• **Task requirements**:
Below this line is a set of entries; quote exactly the lines from the line that contains "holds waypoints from" to the line that contains "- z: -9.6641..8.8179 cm", both lines included.

• **Information shown**:
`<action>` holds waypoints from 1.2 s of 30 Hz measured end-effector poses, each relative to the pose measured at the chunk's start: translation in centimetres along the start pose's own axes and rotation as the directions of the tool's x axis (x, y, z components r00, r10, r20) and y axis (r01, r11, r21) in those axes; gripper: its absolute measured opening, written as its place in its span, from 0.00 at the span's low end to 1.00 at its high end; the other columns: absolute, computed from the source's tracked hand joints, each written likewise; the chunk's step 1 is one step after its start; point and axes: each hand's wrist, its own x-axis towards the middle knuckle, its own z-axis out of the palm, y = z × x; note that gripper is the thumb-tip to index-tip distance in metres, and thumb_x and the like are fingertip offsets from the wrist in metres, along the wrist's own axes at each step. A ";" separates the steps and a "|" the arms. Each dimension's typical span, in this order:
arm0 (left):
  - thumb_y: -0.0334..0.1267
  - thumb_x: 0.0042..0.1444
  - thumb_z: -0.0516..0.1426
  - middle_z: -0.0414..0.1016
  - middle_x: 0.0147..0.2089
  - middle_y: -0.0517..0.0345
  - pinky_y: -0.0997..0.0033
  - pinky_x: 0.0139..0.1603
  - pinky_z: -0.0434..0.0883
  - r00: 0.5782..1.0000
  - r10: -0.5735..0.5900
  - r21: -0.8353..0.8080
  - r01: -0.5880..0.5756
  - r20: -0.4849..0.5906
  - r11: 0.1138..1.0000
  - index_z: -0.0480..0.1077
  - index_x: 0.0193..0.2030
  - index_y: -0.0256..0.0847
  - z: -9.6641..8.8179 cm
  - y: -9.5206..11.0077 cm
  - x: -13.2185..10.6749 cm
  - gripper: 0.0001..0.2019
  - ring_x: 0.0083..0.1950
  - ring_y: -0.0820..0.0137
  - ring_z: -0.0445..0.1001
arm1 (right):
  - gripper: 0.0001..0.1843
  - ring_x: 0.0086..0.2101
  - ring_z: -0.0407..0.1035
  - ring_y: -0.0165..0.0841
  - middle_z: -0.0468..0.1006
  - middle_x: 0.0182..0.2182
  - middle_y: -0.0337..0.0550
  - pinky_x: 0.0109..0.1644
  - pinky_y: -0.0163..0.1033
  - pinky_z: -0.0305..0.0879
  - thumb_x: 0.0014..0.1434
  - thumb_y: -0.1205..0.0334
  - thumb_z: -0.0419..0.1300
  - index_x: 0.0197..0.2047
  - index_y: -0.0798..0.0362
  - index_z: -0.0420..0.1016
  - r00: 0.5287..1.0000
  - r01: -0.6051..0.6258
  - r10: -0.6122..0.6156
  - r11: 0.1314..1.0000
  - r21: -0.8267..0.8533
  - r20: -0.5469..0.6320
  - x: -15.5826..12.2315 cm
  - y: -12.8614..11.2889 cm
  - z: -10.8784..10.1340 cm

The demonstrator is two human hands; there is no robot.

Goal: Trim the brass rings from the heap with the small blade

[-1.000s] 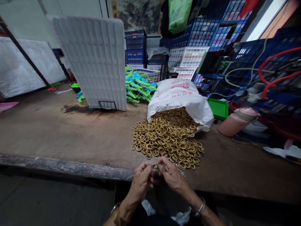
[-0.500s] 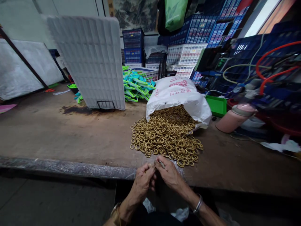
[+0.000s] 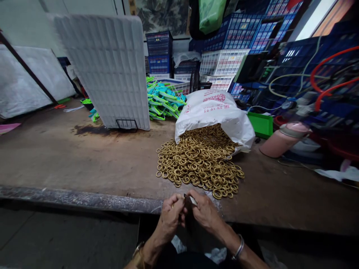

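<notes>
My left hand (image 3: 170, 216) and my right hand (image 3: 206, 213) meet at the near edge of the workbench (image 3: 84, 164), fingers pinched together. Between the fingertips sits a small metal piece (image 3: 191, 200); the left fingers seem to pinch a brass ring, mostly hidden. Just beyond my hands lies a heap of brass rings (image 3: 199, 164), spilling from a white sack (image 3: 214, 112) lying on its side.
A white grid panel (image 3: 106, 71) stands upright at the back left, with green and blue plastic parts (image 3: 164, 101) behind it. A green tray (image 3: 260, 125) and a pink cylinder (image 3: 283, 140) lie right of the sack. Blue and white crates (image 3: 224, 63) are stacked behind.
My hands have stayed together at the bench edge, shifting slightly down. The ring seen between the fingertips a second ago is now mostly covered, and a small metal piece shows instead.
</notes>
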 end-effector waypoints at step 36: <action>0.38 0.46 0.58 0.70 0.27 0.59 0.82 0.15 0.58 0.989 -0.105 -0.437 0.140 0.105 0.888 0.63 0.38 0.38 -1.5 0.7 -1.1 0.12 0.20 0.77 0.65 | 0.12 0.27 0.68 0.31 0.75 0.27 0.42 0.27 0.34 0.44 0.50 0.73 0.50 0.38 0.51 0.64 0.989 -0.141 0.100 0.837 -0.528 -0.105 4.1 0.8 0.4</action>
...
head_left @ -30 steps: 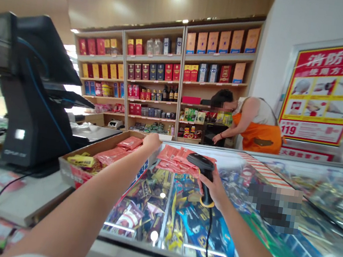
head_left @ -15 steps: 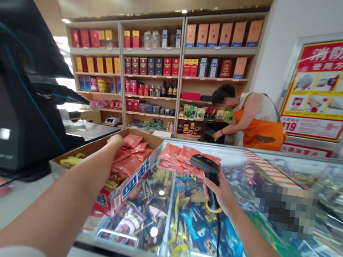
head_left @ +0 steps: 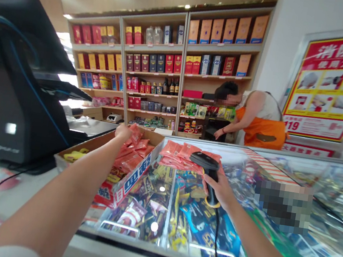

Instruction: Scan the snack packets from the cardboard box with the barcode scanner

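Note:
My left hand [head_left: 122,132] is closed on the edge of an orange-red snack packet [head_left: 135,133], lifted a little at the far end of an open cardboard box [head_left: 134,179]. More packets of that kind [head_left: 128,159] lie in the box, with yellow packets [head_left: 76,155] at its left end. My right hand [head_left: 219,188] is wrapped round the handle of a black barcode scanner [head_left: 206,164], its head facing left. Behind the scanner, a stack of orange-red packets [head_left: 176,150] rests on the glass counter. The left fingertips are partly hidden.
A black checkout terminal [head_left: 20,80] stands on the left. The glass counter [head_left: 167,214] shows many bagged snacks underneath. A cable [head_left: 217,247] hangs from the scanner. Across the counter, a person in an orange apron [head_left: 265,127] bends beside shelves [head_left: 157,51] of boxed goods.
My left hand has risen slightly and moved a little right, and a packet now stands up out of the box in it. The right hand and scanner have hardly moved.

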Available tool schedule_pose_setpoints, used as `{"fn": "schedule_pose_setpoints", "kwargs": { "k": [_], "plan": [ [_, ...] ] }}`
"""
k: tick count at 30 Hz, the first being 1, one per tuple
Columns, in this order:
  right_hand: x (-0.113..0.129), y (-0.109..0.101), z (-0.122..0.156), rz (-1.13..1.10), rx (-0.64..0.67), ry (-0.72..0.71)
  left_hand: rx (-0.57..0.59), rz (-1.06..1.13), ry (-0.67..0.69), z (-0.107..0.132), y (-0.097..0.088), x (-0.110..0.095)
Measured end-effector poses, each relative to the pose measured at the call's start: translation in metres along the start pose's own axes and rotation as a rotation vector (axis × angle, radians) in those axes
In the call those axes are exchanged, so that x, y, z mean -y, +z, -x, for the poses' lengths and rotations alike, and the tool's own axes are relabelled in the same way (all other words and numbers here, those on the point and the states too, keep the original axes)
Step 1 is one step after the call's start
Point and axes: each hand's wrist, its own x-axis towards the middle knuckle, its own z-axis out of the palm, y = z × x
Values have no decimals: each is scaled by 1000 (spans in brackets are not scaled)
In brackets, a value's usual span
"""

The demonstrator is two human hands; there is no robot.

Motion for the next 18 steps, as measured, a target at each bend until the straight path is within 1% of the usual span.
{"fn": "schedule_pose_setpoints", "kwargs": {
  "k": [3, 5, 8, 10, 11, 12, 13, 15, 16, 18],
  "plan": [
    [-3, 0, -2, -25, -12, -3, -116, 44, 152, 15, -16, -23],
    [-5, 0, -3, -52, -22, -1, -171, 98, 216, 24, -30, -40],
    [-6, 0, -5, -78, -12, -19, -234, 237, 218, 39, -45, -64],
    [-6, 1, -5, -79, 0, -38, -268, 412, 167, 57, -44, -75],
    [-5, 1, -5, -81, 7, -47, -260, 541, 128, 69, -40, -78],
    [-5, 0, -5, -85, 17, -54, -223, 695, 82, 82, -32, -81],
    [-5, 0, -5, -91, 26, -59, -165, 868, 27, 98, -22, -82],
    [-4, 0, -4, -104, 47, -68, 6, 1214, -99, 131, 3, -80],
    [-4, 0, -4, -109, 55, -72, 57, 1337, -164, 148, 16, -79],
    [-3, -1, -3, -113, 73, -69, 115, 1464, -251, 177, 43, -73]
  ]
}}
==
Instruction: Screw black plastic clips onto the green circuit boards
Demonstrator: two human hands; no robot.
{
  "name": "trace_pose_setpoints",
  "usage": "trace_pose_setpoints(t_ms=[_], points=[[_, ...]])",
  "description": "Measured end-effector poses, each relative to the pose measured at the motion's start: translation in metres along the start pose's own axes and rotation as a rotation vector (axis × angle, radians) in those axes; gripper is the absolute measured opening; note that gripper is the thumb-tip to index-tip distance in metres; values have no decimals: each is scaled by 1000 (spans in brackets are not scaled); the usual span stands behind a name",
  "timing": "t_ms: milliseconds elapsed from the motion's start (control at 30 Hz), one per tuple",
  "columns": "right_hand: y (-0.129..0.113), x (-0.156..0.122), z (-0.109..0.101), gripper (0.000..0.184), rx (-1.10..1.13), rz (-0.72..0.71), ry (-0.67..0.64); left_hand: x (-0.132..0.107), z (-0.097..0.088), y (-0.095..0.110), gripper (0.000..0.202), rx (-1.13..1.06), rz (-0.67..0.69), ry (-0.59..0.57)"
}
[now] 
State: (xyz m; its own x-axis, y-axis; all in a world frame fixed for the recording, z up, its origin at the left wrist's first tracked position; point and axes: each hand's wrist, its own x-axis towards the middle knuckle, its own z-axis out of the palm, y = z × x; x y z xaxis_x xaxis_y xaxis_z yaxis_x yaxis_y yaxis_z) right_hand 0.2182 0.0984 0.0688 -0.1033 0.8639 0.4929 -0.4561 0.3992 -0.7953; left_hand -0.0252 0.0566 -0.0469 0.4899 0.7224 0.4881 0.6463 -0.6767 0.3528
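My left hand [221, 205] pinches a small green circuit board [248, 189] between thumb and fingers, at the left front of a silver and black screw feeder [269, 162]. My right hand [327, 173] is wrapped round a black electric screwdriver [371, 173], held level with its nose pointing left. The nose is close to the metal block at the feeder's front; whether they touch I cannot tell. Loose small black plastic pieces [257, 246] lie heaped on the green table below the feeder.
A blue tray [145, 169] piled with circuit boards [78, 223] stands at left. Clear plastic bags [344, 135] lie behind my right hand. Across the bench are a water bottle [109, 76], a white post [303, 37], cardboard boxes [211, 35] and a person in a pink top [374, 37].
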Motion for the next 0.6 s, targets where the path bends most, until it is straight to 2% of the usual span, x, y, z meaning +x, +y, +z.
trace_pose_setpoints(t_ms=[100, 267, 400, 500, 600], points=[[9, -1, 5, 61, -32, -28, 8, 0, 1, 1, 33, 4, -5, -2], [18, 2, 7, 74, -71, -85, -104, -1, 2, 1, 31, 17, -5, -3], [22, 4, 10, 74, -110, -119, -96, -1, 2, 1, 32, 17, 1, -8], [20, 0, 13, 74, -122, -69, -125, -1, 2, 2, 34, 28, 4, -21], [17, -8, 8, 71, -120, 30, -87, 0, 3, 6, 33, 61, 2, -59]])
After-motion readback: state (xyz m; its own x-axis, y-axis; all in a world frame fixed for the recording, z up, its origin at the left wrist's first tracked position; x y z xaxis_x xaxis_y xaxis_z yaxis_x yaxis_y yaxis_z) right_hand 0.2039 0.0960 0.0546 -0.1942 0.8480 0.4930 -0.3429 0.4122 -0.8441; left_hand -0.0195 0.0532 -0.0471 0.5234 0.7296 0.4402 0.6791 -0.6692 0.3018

• **Answer section**:
`<action>` holds waypoints from 1.2 s of 30 Hz measured end-effector poses, each relative to the pose measured at the chunk's start: translation in centimetres along the start pose's own axes and rotation as the directions of the tool's x axis (x, y, z components r00, r10, r20) and y axis (r01, r11, r21) in those axes; gripper: its absolute measured opening, written as its place in its span, from 0.00 at the span's low end to 1.00 at its high end; the other columns: absolute, computed from the source's tracked hand joints, each written likewise; the chunk's step 1 is one step after its start; point and axes: each hand's wrist, its own x-axis towards the middle knuckle, its own z-axis out of the palm, y = z × x; note that gripper is the thumb-tip to index-tip distance in metres, and thumb_x and the like are fingertip offsets from the wrist in metres, along the wrist's own axes at each step. A ";" separates the steps and a "|" the arms. Each dimension's typical span, in this order:
arm0 (left):
  - thumb_y: -0.0334..0.1267
  - thumb_x: 0.0042..0.1444
  - thumb_z: -0.0516..0.1426
  - middle_z: -0.0414..0.1016
  - middle_x: 0.0147..0.2089
  - middle_y: -0.0517..0.0345
  - pinky_y: -0.0997..0.0033
  - pinky_x: 0.0139..0.1603
  - pinky_z: -0.0434..0.0883
  - r00: 0.5782..1.0000
  - r10: -0.5735..0.5900
  - r21: -0.8353..0.8080
  - r01: -0.5880..0.5756
  - r20: -0.4849..0.5906
  - r11: 0.1138..1.0000
  - index_z: -0.0480..0.1077
  - index_x: 0.0193..0.2030
  - index_y: -0.0256..0.0847
  - z: -9.6641..8.8179 cm

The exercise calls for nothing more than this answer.